• _Your goal_: Nothing but the records themselves, exactly as written and free of pictures, should appear in your response.

──────────

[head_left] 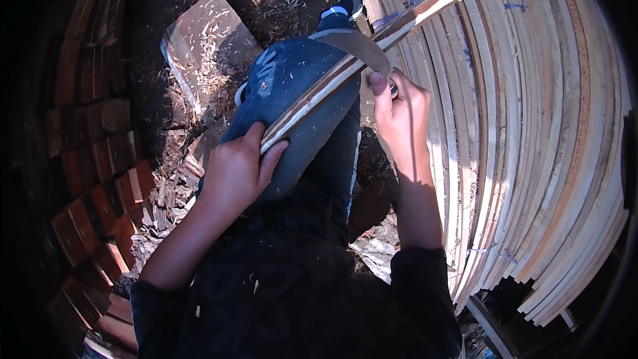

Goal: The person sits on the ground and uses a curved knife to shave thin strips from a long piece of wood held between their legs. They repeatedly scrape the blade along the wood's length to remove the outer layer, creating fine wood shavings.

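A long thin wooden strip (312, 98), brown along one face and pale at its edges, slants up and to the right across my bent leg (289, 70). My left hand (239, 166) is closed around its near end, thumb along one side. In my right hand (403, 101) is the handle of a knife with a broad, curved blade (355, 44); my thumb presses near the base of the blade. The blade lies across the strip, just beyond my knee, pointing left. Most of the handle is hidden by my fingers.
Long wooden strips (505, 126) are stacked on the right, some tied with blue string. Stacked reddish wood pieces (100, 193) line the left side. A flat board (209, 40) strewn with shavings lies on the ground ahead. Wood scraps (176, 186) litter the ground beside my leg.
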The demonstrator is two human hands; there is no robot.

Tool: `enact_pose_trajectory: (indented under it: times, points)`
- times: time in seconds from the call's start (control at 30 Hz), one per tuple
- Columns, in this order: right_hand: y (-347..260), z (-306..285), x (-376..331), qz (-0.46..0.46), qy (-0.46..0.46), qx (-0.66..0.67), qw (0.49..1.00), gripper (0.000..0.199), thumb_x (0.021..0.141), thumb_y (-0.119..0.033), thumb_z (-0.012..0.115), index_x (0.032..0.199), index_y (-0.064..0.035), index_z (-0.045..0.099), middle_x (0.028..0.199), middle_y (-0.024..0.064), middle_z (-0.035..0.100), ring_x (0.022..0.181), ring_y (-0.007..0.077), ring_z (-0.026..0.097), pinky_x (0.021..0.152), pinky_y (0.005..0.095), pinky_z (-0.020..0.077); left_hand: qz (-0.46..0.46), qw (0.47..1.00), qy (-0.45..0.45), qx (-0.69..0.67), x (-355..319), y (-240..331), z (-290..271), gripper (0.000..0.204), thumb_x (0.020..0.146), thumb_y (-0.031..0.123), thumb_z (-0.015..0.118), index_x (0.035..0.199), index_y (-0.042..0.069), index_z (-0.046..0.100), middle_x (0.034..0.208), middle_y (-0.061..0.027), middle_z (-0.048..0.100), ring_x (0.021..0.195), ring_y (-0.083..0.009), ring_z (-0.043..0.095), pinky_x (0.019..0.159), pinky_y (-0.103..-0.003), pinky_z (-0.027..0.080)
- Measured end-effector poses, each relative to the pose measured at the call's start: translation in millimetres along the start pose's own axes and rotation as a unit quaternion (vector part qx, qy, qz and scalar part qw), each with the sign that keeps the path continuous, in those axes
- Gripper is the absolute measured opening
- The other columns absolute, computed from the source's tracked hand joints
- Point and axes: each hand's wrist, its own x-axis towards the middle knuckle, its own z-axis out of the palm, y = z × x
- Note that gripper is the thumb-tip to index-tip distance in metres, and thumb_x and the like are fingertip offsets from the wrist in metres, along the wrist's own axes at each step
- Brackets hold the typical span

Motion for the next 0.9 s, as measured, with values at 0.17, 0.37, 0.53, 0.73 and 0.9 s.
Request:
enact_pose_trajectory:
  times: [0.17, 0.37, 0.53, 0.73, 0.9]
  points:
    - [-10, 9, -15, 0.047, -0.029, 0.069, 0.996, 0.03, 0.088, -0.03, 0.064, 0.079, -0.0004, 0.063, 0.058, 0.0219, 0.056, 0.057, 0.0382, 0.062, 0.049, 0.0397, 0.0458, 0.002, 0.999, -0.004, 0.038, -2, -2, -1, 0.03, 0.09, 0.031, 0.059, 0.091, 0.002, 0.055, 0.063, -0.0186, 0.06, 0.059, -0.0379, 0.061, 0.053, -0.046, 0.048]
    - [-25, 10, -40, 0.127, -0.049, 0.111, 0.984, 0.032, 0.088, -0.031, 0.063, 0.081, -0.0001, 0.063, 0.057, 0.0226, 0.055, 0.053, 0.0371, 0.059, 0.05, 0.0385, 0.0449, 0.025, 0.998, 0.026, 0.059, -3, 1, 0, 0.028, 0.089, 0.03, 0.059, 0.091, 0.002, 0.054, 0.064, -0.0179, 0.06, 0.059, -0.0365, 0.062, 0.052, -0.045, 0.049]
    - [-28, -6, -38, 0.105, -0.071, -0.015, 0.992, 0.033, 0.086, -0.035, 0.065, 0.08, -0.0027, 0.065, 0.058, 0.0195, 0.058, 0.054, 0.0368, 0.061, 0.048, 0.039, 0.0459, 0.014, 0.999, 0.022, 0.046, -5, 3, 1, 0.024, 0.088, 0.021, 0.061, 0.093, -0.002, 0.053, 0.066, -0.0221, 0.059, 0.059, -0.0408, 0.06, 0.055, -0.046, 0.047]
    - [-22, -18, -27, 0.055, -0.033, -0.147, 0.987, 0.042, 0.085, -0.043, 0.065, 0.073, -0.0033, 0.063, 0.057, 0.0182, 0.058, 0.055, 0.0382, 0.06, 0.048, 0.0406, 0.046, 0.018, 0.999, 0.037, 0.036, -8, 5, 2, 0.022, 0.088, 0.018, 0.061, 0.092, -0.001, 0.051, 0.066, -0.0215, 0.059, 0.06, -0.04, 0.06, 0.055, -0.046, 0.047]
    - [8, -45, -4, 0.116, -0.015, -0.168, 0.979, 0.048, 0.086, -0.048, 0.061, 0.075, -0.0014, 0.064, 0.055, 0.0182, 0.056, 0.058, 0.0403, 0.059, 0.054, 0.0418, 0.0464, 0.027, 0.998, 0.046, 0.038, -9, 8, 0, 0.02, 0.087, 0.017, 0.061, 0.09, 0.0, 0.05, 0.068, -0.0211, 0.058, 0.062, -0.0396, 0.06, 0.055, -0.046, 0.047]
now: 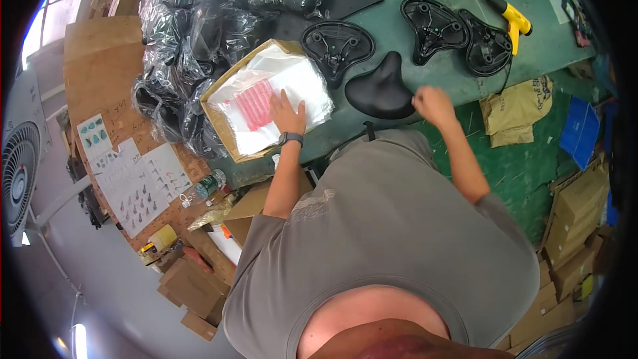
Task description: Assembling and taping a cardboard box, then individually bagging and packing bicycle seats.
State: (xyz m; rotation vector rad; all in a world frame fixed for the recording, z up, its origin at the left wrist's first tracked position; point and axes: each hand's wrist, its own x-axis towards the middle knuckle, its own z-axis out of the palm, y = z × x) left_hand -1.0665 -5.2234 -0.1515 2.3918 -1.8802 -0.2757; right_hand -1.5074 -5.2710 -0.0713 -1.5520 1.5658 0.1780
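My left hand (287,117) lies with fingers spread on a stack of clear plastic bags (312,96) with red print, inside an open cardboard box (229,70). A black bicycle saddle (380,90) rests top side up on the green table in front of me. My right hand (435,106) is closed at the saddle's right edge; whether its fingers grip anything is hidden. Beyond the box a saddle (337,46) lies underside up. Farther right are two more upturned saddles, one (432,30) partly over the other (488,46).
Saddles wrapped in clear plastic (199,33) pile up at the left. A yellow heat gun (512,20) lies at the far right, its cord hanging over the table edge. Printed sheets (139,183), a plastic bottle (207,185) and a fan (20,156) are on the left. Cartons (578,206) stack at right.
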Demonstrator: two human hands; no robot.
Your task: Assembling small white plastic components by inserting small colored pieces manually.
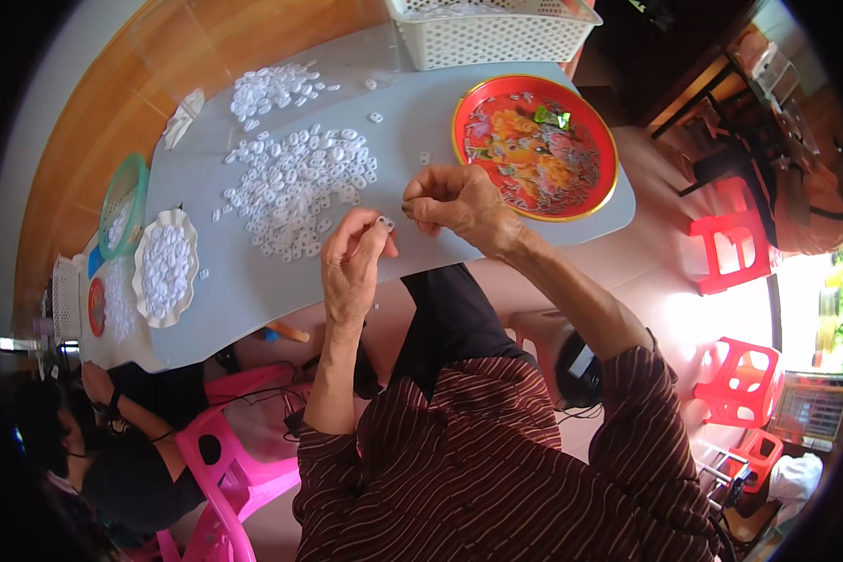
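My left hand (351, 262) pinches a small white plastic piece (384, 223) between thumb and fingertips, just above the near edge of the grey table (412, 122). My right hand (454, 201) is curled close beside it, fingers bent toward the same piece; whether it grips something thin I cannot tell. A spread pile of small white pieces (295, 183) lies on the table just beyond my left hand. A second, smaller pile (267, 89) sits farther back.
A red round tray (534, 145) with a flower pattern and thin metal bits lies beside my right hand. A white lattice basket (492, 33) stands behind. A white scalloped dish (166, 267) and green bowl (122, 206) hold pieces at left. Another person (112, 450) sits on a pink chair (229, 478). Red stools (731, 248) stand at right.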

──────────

• _Result of this exercise_:
[head_left] 

Goal: The person sits on the ground and uses a curved knife to shave thin strips from a long piece of wood held between their legs. They repeatedly scrape the blade along the wood's length to remove the outer layer, creating fine wood shavings.

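A long thin wooden strip (312, 98), brown along one face and pale at its edges, slants up and to the right across my bent leg (289, 70). My left hand (239, 166) is closed around its near end, thumb along one side. In my right hand (403, 101) is the handle of a knife with a broad, curved blade (355, 44); my thumb presses near the base of the blade. The blade lies across the strip, just beyond my knee, pointing left. Most of the handle is hidden by my fingers.
Long wooden strips (505, 126) are stacked on the right, some tied with blue string. Stacked reddish wood pieces (100, 193) line the left side. A flat board (209, 40) strewn with shavings lies on the ground ahead. Wood scraps (176, 186) litter the ground beside my leg.
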The demonstrator is two human hands; there is no robot.

Tool: `enact_pose_trajectory: (indented under it: times, points)`
- times: time in seconds from the call's start (control at 30 Hz), one per tuple
- Columns, in this order: right_hand: y (-347..260), z (-306..285), x (-376..331), qz (-0.46..0.46), qy (-0.46..0.46), qx (-0.66..0.67), qw (0.49..1.00), gripper (0.000..0.199), thumb_x (0.021..0.141), thumb_y (-0.119..0.033), thumb_z (-0.012..0.115), index_x (0.032..0.199), index_y (-0.064..0.035), index_z (-0.045..0.099), middle_x (0.028..0.199), middle_y (-0.024..0.064), middle_z (-0.035..0.100), ring_x (0.022..0.181), ring_y (-0.007..0.077), ring_z (-0.026..0.097), pinky_x (0.021..0.152), pinky_y (0.005..0.095), pinky_z (-0.020..0.077); left_hand: qz (-0.46..0.46), qw (0.47..1.00), qy (-0.45..0.45), qx (-0.69..0.67), x (-355..319), y (-240..331), z (-290..271), gripper (0.000..0.204), thumb_x (0.020..0.146), thumb_y (-0.031..0.123), thumb_z (-0.015..0.118), index_x (0.035..0.199), index_y (-0.042..0.069), index_z (-0.046..0.100), middle_x (0.034..0.208), middle_y (-0.061..0.027), middle_z (-0.048..0.100), ring_x (0.021..0.195), ring_y (-0.083..0.009), ring_z (-0.043..0.095), pinky_x (0.019..0.159), pinky_y (-0.103..-0.003), pinky_z (-0.027..0.080)
- Measured end-effector poses, each relative to the pose measured at the call's start: translation in millimetres along the start pose's own axes and rotation as a unit quaternion (vector part qx, qy, qz and scalar part qw), each with the sign that keeps the path continuous, in those axes
- Gripper is the absolute measured opening
- The other columns absolute, computed from the source's tracked hand joints
- Point and axes: each hand's wrist, its own x-axis towards the middle knuckle, its own z-axis out of the palm, y = z × x
- Note that gripper is the thumb-tip to index-tip distance in metres, and thumb_x and the like are fingertip offsets from the wrist in metres, along the wrist's own axes at each step
- Brackets hold the typical span

Motion for the next 0.9 s, as measured, with values at 0.17, 0.37, 0.53, 0.73 and 0.9 s.
Request:
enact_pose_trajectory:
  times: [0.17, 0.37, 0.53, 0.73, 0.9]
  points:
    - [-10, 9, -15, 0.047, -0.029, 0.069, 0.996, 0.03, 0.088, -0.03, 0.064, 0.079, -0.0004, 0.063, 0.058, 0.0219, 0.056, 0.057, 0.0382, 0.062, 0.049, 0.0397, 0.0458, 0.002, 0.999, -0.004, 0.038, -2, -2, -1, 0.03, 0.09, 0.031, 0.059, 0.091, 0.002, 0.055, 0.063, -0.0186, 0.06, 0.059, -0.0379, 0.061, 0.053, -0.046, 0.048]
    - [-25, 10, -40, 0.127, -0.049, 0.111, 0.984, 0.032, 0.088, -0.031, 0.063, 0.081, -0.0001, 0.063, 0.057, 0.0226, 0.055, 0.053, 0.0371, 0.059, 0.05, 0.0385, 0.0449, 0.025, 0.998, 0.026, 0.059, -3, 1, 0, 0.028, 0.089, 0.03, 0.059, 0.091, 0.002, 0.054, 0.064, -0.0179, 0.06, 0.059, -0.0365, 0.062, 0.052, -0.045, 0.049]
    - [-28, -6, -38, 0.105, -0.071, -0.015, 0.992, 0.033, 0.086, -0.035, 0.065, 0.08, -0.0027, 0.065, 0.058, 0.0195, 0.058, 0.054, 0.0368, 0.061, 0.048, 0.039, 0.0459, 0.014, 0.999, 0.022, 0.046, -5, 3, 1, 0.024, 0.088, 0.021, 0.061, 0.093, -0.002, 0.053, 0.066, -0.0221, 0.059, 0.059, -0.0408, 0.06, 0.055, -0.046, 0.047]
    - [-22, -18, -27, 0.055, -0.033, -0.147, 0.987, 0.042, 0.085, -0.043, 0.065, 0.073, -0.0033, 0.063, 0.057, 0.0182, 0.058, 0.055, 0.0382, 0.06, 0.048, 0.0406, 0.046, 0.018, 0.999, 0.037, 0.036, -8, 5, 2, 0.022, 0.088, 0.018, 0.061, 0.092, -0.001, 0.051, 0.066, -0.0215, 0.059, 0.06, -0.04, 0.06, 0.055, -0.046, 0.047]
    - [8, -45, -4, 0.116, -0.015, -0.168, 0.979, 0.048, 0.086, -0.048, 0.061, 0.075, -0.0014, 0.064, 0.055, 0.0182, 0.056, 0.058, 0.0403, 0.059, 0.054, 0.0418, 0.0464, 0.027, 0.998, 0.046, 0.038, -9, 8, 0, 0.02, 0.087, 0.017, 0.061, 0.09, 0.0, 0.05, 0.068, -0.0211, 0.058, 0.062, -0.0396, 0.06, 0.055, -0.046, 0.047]
now: 
Task description: Assembling and taping a cardboard box, then individually bagging and packing bicycle seats.
State: (xyz m; rotation vector rad; all in a world frame fixed for the recording, z up, its origin at the left wrist's first tracked position; point and axes: each hand's wrist, its own x-axis towards the middle knuckle, its own z-axis out of the palm, y = z × x) left_hand -1.0665 -5.2234 -0.1515 2.3918 -1.8802 -0.2757; right_hand -1.5074 -5.2710 -0.0713 -1.5520 1.5658 0.1780
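My left hand (287,117) lies with fingers spread on a stack of clear plastic bags (312,96) with red print, inside an open cardboard box (229,70). A black bicycle saddle (380,90) rests top side up on the green table in front of me. My right hand (435,106) is closed at the saddle's right edge; whether its fingers grip anything is hidden. Beyond the box a saddle (337,46) lies underside up. Farther right are two more upturned saddles, one (432,30) partly over the other (488,46).
Saddles wrapped in clear plastic (199,33) pile up at the left. A yellow heat gun (512,20) lies at the far right, its cord hanging over the table edge. Printed sheets (139,183), a plastic bottle (207,185) and a fan (20,156) are on the left. Cartons (578,206) stack at right.
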Demonstrator: two human hands; no robot.
Your task: Assembling small white plastic components by inserting small colored pieces manually.
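My left hand (351, 262) pinches a small white plastic piece (384, 223) between thumb and fingertips, just above the near edge of the grey table (412, 122). My right hand (454, 201) is curled close beside it, fingers bent toward the same piece; whether it grips something thin I cannot tell. A spread pile of small white pieces (295, 183) lies on the table just beyond my left hand. A second, smaller pile (267, 89) sits farther back.
A red round tray (534, 145) with a flower pattern and thin metal bits lies beside my right hand. A white lattice basket (492, 33) stands behind. A white scalloped dish (166, 267) and green bowl (122, 206) hold pieces at left. Another person (112, 450) sits on a pink chair (229, 478). Red stools (731, 248) stand at right.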

Work on this exercise is done.